Au total, cet arrêt mérite d’être salué par sa consécration audacieuse du droit à l’oubli, et ce à un moment où l’adoption de la nouvelle législation relative à la protection des données (qui le consacre de façon inédite) semble s’enliser dans les négociations au sein du Conseil, malgré l’approbation formulée par le Parlement européen.
Il vient confirmer en tout état de cause la position du juge qui, dans son récent arrêt Digital Rights Ireland du 8 avril, s’affirme comme le garant des droits fondamentaux et, s’appuyant sur la Charte constitutionnalisée, s’émancipe de toute référence à la CEDH ou à la jurisprudence de Strasbourg.
Il suscite néanmoins un certain nombre d’interrogations, relatives aux modalités de mise en œuvre de ce droit à l’oubli, qui fait donc partie intégrante désormais du droit à la protection des données garanti par l’article 8 de la Charte.
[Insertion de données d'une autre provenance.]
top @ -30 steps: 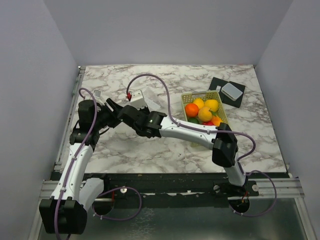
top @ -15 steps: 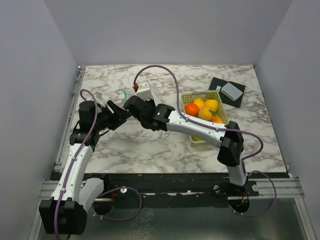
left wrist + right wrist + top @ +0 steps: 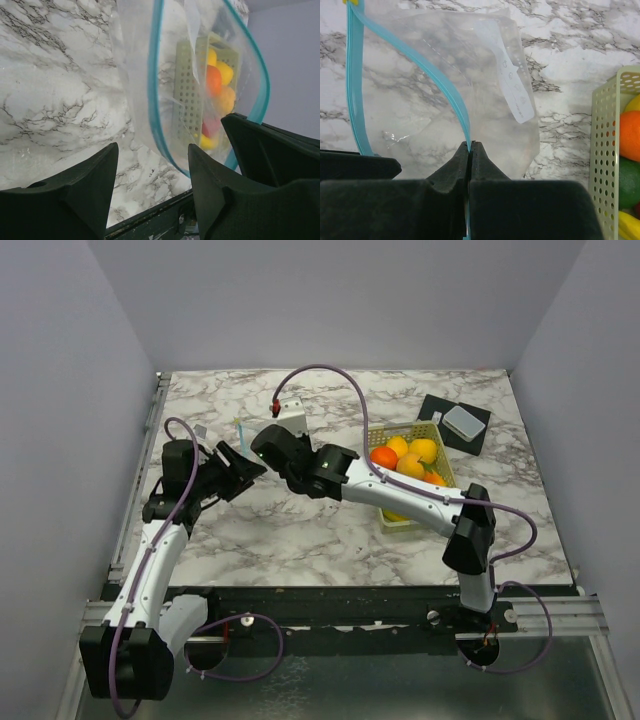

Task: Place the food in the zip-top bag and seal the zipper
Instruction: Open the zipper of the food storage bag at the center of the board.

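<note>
The zip-top bag [image 3: 470,90] is clear and hangs open over the marble. My right gripper [image 3: 470,146] is shut on its light blue zipper [image 3: 437,75]. In the top view the right gripper [image 3: 264,446] holds the bag [image 3: 246,436] at the table's left. My left gripper [image 3: 238,462] is right beside it. In the left wrist view the left gripper [image 3: 152,147] is open and empty, with the zipper loop [image 3: 152,90] just beyond its fingertips. The food [image 3: 410,462], orange, yellow, green and red pieces, lies in the yellow-green basket [image 3: 400,428].
A black pad with a white box [image 3: 462,421] lies at the far right behind the basket. Through the bag the left wrist view shows the basket [image 3: 187,90]. The right arm stretches across the table's middle. The table's front edge runs just below the left gripper.
My right gripper has moved away from the near edge and a little right, carrying the bag by its zipper. My left gripper has followed slightly and stays open.
</note>
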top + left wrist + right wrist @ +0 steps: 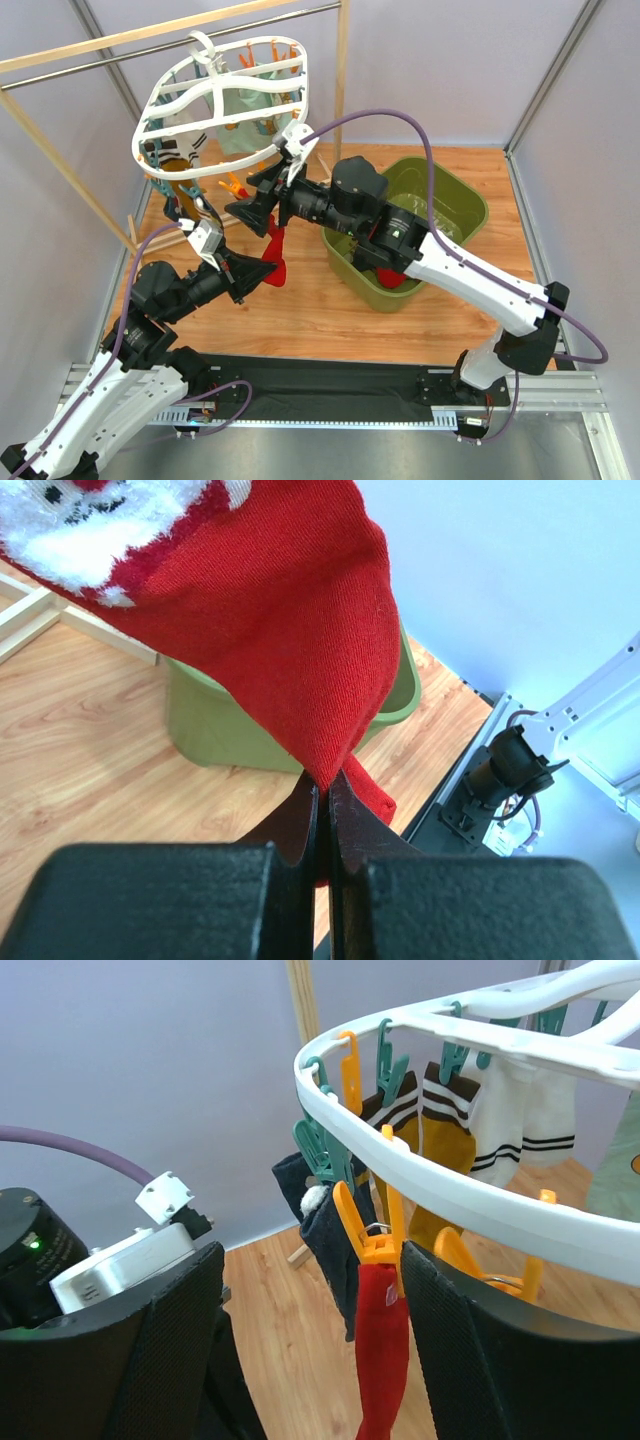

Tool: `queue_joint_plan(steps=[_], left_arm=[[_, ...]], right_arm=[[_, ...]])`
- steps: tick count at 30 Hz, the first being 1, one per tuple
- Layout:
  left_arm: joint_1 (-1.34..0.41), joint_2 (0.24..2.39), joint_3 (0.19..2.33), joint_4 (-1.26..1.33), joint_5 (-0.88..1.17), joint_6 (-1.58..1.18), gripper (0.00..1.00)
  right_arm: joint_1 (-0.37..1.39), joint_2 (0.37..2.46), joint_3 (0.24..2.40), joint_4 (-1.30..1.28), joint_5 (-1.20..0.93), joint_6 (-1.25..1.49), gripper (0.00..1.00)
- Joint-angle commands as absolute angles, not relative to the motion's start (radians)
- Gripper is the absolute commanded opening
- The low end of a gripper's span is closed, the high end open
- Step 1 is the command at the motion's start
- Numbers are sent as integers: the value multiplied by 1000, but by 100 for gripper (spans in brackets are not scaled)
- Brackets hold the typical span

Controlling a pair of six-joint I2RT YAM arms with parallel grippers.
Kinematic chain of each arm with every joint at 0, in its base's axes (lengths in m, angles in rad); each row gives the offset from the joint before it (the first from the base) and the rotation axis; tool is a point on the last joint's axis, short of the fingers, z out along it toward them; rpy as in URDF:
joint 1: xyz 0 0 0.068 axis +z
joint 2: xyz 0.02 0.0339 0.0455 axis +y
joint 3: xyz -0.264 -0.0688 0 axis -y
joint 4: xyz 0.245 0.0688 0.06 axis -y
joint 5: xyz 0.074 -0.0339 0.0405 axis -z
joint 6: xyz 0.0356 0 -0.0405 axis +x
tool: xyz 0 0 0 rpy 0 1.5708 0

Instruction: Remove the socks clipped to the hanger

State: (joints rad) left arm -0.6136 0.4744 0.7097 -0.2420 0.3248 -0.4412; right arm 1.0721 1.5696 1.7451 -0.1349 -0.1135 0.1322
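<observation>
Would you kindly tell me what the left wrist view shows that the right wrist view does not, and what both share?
Only the left wrist view: the left fingers shut on the red sock at its lower end, its white fluffy pattern, and the green bin behind. Only the right wrist view: the right fingers open either side of the orange clip holding that sock to the white hanger, plus mustard striped socks and a dark sock. Both: the red sock and the wooden tabletop.
</observation>
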Motion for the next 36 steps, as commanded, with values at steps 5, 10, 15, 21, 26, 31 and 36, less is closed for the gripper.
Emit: queue_joint_plan(steps=[5,10,15,21,26,31,36], left_arm=[[-609,469,719,-206,345,-449,0],[-611,466,718,-212,339,-445,0],[-611,466,718,-209,342,-445,0],[-609,469,719,-204,345,-445,0],[-611,469,719,-204,350,-443,0],[-609,471,719,-198,359,-445,0],[-611,477,721,-192,367,-446,0]], right_arm=[[1071,1624,1828,-156,-51,69,77],[1072,1609,1825,-164,-29,60,80],[1071,1583,1806,-150,-12,57,81],[1071,1577,1812,-144,32,41,85],[1071,1614,1845,-149,35,5,86],[1072,1655,1874,-144,32,-23,86],[1071,1680,1891,-115,28,-11,82]])
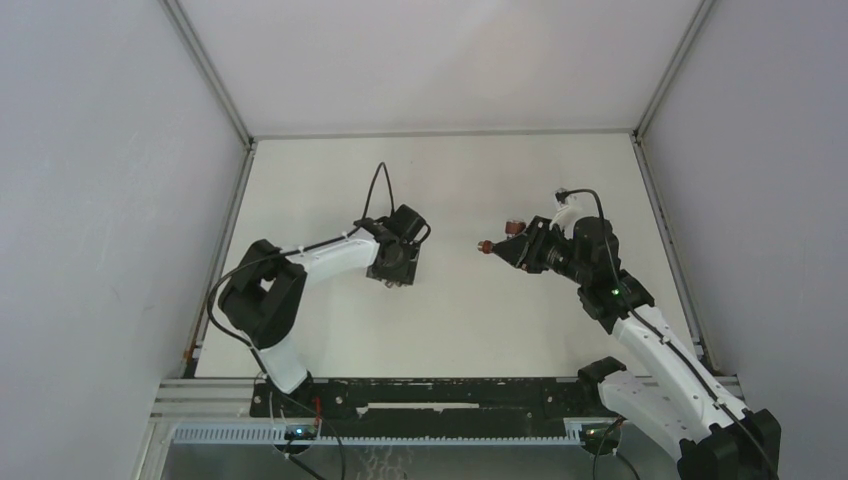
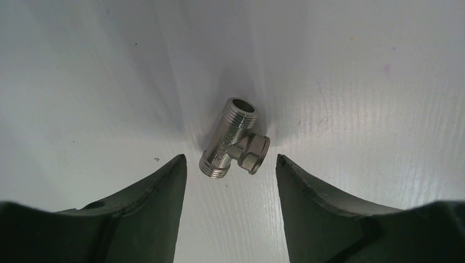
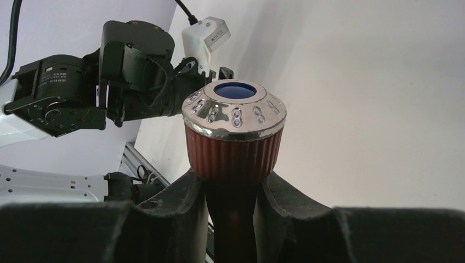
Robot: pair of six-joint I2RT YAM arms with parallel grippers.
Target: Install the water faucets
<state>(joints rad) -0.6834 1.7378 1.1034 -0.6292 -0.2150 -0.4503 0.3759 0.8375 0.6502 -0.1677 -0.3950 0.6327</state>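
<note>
A silvery metal T-fitting (image 2: 234, 143) lies on the white table, just ahead of my left gripper (image 2: 230, 160), which is open with a finger on either side of it and not touching it. In the top view my left gripper (image 1: 393, 268) points down at the table's middle left and hides the fitting. My right gripper (image 3: 233, 183) is shut on the stem of the reddish-brown faucet (image 3: 234, 137), whose ribbed knob has a silvery cap with a blue centre. In the top view my right gripper (image 1: 512, 250) holds the faucet (image 1: 487, 246) in the air, pointing left toward the left arm.
The white table (image 1: 450, 330) is enclosed by grey walls at left, right and back. A black rail (image 1: 430, 395) runs along the near edge. The left arm (image 3: 109, 82) shows in the right wrist view.
</note>
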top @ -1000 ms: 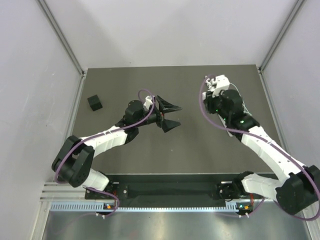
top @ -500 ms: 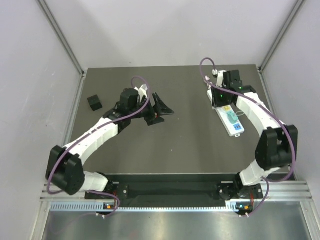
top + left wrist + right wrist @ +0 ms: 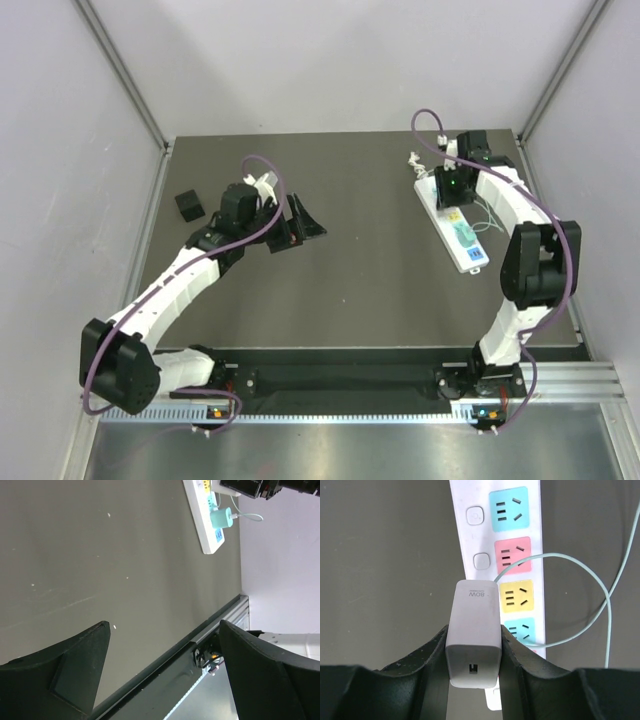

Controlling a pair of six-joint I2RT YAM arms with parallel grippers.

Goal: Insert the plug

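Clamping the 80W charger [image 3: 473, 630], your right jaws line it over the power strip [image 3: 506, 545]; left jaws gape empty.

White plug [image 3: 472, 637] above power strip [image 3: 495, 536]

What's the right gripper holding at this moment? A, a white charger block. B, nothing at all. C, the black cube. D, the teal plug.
A: the right wrist view shows the right gripper clamped on both sides of the white charger block, held over the power strip.
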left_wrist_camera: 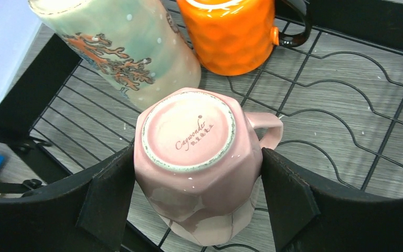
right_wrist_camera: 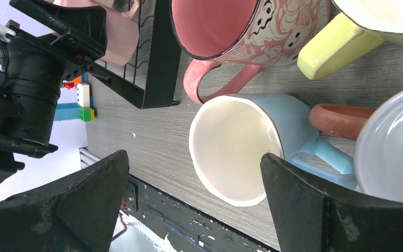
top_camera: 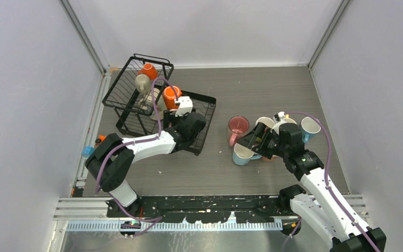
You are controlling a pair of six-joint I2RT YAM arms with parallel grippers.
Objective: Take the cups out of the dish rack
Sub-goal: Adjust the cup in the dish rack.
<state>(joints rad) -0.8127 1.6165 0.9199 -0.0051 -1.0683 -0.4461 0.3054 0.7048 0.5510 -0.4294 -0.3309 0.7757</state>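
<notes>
The black wire dish rack [top_camera: 128,100] stands at the back left. Its basket holds an orange mug [top_camera: 148,70] and a beige mug [top_camera: 141,82]. On its tray stand another orange mug [top_camera: 171,97] [left_wrist_camera: 230,34] and a speckled pale green mug [left_wrist_camera: 131,50]. My left gripper [top_camera: 176,118] [left_wrist_camera: 197,184] is shut on an upside-down pink mug [left_wrist_camera: 189,152] over the tray [left_wrist_camera: 341,105], one finger on each side. My right gripper [top_camera: 250,140] [right_wrist_camera: 194,205] is open and empty over a light blue mug [top_camera: 241,155] [right_wrist_camera: 241,152] that lies on the table.
Near the right gripper on the table stand a pink patterned mug [top_camera: 237,127] [right_wrist_camera: 231,26], a yellow-handled mug [top_camera: 265,123] [right_wrist_camera: 336,47], a white mug [top_camera: 285,124], another light blue mug [top_camera: 309,127] and a brown-handled one [right_wrist_camera: 341,115]. Small toy blocks [top_camera: 87,150] lie by the left wall.
</notes>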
La question se pose par exemple de l’espace de temps jugé nécessaire pour réclamer ce droit à l’oubli (voir le commentaire de Steve Peers), ou de la définition du rôle public de la personne concernée, qui pourrait justifier une entorse au droit à la protection des données au nom de celui à la liberté d’information.
Cet arrêt de grande chambre, rendu sur conclusions contraires de l’avocat général, rappelons-le, vient en tout cas à point nommé pour montrer la route au législateur : la Charte des droits fondamentaux est désormais le nord magnétique de sa boussole.